[[ Data to use, beginning ]]

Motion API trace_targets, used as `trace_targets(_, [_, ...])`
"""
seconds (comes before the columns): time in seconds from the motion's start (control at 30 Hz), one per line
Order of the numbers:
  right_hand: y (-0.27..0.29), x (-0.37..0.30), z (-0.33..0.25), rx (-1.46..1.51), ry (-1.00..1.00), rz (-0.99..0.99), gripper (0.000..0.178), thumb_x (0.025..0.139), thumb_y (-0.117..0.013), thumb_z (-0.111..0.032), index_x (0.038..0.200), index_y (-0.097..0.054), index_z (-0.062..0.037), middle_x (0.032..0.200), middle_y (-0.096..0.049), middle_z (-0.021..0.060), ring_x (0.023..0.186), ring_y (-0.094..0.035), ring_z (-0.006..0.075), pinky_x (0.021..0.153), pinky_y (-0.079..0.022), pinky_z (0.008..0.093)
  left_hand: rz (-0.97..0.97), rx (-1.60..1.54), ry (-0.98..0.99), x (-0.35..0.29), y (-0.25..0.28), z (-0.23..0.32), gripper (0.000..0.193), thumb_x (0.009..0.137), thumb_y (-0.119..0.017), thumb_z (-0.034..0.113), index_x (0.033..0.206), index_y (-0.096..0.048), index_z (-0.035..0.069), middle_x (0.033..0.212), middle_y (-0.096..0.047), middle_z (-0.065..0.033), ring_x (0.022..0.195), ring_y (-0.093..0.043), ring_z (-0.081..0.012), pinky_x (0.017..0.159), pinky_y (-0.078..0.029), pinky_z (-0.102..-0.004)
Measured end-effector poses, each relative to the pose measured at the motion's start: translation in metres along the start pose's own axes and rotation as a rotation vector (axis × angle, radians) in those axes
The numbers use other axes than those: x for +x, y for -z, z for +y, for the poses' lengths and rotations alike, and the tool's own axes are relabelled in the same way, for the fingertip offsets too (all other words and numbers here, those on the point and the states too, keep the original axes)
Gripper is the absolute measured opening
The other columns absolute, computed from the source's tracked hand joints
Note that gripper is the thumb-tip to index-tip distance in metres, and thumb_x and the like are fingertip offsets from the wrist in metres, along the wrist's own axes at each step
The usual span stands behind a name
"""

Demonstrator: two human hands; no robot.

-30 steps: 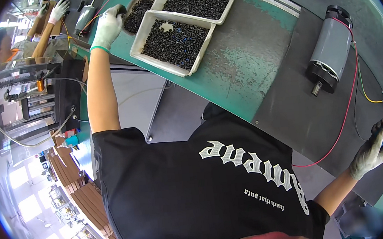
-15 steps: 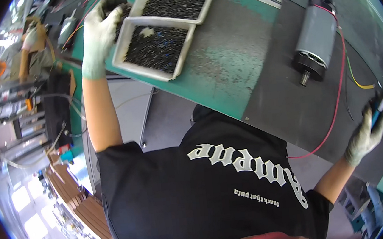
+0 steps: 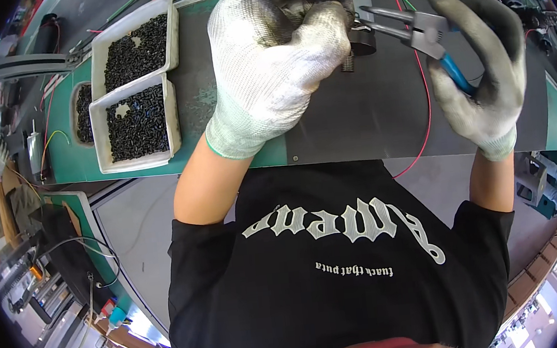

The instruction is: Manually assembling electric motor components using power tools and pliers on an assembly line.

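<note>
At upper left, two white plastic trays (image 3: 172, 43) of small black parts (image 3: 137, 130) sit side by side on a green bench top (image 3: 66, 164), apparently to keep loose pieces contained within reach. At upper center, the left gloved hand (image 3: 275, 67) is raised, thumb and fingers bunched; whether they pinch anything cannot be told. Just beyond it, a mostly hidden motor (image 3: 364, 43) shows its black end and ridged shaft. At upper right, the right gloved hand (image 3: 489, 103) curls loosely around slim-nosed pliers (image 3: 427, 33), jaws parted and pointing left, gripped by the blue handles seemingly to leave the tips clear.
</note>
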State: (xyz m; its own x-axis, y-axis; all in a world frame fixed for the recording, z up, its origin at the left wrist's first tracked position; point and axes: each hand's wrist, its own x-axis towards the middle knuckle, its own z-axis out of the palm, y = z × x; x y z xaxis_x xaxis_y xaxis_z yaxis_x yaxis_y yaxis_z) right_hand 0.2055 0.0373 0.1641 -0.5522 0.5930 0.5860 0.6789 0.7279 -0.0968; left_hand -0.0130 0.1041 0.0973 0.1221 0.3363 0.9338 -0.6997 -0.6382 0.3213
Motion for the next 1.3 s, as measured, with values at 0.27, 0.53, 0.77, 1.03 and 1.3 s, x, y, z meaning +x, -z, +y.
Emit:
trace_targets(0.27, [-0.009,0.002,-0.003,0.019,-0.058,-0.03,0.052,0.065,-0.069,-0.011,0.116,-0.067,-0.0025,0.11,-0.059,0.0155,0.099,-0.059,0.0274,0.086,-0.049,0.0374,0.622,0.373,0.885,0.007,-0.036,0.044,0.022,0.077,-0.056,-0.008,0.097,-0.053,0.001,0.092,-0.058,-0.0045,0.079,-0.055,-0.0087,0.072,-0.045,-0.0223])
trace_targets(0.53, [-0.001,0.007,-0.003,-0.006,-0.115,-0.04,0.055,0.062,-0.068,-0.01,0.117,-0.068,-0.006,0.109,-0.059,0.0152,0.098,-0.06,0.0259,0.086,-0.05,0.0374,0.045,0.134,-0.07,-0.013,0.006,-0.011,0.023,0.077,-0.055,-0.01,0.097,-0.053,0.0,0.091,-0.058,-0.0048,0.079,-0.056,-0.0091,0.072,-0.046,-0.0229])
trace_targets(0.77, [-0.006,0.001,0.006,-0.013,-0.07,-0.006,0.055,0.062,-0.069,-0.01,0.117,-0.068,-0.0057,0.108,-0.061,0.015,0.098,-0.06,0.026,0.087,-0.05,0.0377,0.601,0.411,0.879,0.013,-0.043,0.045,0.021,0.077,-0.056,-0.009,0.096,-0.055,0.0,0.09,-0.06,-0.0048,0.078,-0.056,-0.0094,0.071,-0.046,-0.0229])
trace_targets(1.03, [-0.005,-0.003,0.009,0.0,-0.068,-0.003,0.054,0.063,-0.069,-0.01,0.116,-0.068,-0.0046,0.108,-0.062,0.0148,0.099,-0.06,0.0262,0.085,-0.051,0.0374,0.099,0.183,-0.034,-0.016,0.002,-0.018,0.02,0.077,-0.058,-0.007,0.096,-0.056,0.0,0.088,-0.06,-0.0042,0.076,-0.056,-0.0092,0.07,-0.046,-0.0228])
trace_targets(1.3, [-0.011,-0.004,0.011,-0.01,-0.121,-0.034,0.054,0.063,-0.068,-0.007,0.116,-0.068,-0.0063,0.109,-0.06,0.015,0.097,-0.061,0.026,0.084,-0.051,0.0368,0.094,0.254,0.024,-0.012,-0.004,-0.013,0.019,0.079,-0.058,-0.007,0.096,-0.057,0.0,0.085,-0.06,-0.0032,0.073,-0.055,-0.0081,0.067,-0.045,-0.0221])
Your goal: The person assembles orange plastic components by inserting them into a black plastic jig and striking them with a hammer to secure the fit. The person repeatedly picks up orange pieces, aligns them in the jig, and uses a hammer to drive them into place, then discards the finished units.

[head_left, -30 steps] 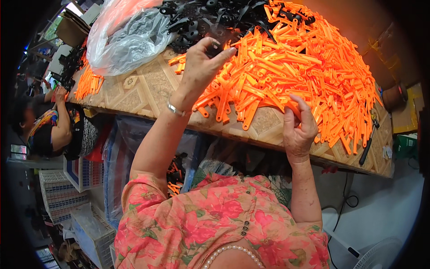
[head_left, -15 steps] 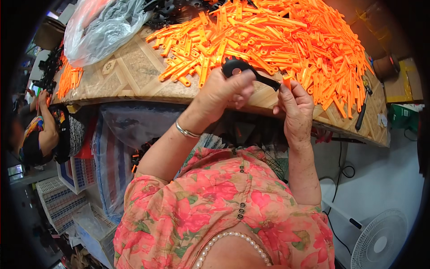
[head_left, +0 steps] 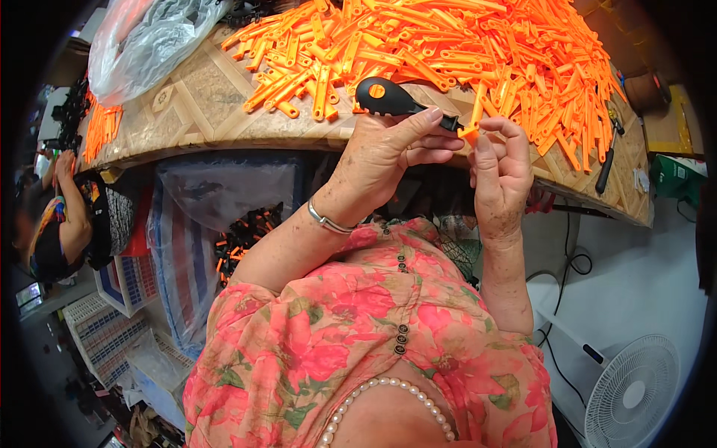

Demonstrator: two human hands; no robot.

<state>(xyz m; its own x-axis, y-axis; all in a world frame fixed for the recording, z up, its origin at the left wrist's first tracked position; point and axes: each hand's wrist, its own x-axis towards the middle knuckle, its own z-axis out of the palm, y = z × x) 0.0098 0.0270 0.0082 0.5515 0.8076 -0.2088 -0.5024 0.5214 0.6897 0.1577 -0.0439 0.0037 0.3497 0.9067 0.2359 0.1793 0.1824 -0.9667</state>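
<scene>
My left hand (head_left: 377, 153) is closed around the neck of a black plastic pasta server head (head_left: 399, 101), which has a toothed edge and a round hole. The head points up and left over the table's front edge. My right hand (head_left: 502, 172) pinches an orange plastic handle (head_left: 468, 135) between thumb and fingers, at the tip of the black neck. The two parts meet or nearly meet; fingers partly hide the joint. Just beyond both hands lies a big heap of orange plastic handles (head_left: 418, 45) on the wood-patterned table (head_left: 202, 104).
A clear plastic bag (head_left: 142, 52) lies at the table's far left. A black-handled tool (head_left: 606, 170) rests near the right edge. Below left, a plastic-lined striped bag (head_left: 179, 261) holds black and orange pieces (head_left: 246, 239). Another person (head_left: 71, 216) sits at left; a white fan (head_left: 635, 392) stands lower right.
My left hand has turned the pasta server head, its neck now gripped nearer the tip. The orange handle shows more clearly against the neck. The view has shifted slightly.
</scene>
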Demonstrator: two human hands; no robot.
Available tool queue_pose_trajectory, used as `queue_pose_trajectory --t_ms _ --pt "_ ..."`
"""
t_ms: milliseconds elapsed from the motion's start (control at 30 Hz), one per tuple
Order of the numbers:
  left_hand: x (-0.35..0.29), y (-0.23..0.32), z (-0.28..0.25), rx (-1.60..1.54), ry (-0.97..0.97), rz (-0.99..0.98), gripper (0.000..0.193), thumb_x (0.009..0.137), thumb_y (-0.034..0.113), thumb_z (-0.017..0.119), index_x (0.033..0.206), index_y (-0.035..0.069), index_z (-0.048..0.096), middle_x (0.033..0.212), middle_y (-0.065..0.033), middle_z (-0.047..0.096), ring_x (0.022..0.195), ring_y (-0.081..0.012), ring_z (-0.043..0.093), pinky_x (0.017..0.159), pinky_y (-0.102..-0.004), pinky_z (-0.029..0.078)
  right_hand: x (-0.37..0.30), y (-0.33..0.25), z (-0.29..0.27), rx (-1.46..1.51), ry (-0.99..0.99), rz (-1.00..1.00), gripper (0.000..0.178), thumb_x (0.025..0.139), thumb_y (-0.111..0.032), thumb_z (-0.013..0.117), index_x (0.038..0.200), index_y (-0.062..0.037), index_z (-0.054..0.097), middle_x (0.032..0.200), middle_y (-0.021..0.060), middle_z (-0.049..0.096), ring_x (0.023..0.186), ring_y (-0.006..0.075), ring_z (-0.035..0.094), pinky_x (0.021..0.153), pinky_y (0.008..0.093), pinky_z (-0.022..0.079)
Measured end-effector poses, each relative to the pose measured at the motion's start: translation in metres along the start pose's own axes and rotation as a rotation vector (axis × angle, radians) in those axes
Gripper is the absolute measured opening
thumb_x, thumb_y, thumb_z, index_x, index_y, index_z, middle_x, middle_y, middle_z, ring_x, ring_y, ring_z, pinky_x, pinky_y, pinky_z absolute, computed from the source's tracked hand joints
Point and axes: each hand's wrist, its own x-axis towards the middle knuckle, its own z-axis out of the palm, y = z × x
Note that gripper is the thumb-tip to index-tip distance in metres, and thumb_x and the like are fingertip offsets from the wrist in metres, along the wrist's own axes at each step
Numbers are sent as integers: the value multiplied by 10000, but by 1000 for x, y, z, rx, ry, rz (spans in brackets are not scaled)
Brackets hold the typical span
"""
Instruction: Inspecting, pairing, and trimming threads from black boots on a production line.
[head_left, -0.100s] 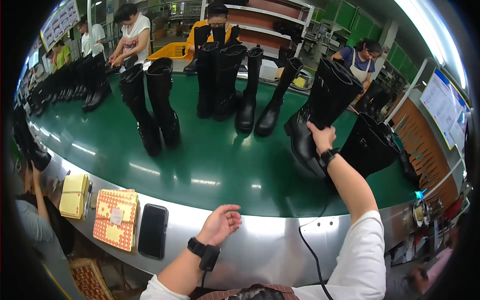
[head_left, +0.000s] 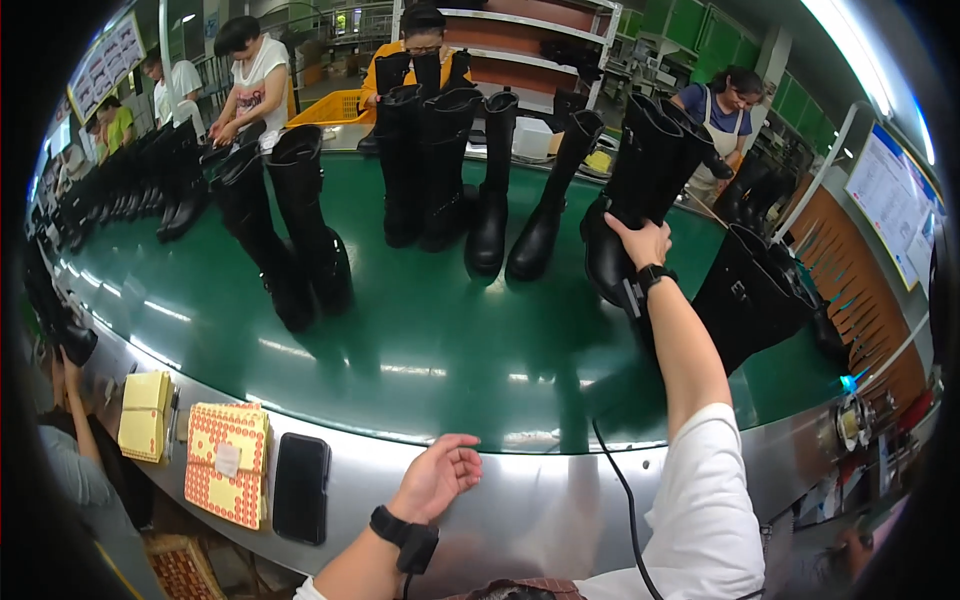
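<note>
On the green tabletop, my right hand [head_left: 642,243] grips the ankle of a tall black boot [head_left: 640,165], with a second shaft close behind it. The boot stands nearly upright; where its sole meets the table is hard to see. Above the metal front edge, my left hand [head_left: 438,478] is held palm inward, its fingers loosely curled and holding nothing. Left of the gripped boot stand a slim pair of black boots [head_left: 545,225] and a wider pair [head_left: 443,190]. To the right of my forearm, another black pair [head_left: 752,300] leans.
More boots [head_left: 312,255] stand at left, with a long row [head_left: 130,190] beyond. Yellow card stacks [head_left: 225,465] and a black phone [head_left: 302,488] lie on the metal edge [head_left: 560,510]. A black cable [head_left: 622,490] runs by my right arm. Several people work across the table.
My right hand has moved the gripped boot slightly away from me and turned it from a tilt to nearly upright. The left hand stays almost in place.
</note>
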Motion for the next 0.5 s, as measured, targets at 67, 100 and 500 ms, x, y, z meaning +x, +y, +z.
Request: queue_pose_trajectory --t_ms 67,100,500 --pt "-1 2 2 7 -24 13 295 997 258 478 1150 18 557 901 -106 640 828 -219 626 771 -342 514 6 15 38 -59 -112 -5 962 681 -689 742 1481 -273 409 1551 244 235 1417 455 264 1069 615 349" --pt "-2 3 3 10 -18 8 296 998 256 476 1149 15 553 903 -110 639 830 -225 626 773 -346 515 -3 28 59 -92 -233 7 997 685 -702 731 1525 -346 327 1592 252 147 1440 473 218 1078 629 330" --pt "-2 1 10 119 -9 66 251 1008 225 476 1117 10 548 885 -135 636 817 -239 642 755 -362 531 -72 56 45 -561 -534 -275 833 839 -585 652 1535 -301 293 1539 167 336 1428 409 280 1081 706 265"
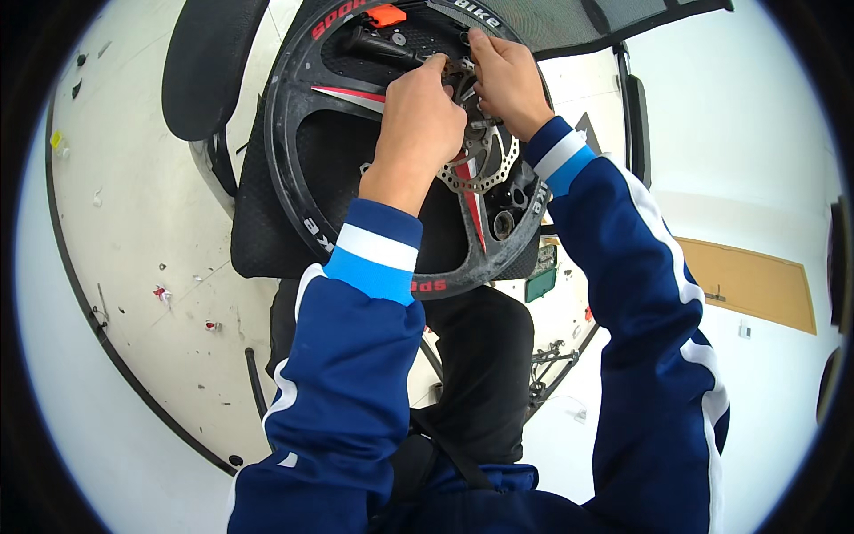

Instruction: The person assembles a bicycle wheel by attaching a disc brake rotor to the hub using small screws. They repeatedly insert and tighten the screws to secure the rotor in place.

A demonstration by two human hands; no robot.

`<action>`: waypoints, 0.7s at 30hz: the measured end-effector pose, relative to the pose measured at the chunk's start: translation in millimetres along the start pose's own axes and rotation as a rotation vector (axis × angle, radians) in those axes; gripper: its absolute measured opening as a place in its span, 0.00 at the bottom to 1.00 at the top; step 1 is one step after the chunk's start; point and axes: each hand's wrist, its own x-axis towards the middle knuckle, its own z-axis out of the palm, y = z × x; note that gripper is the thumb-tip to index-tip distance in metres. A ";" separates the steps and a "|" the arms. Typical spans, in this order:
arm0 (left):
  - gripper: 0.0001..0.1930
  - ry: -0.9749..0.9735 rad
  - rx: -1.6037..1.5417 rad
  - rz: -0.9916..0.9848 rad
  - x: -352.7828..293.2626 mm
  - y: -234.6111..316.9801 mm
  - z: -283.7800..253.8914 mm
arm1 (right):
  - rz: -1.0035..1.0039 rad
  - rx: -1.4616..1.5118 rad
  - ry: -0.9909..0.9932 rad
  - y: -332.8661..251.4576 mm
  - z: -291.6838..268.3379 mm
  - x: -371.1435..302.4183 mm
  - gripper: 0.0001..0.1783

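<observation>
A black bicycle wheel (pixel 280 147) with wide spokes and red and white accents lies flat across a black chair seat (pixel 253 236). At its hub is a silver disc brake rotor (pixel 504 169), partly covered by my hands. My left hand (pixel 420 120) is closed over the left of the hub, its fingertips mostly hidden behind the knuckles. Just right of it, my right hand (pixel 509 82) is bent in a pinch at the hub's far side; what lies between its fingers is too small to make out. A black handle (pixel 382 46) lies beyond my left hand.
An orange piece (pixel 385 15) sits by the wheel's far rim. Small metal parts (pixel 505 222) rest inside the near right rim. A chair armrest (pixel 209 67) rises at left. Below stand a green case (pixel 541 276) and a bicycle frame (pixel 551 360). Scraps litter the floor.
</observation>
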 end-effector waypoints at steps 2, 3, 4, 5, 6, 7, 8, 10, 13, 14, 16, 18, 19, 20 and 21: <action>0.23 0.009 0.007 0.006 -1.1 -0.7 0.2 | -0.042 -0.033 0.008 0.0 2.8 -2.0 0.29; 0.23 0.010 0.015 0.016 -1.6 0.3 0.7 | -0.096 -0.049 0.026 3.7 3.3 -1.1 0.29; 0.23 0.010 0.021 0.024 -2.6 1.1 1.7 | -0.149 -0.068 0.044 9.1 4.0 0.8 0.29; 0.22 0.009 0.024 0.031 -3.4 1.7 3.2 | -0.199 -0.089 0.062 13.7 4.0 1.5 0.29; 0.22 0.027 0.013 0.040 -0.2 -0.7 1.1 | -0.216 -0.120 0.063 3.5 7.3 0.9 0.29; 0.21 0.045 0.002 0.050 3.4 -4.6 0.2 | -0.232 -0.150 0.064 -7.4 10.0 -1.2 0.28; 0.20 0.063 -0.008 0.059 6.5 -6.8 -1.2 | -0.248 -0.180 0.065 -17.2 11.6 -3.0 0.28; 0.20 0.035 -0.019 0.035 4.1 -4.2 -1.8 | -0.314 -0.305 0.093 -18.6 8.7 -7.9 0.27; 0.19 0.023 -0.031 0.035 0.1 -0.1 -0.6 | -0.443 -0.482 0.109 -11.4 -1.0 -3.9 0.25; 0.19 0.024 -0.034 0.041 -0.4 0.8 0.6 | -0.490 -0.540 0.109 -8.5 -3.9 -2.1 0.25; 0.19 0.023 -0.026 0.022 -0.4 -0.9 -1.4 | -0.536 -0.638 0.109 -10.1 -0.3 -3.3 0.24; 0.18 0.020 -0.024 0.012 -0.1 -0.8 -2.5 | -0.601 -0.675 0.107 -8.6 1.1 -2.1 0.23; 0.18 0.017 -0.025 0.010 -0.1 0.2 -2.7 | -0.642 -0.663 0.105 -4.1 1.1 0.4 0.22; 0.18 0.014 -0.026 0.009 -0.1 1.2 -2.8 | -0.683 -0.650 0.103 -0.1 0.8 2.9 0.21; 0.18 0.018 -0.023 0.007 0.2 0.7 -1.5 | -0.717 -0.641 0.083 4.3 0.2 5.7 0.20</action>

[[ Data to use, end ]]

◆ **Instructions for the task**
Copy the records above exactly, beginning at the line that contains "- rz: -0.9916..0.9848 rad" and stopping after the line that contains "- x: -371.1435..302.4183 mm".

◆ **Exercise solution**
  - rz: -0.9916..0.9848 rad
  - x: -352.7828..293.2626 mm
  - y: -234.6111..316.9801 mm
  - z: -283.7800..253.8914 mm
arm1 (right):
  - rz: -1.0035..1.0039 rad
  - rx: -1.4616..1.5118 rad
  - ry: -0.9909..0.9932 rad
  - y: -332.8661..251.4576 mm
  - z: -291.6838..268.3379 mm
  - x: -371.1435..302.4183 mm

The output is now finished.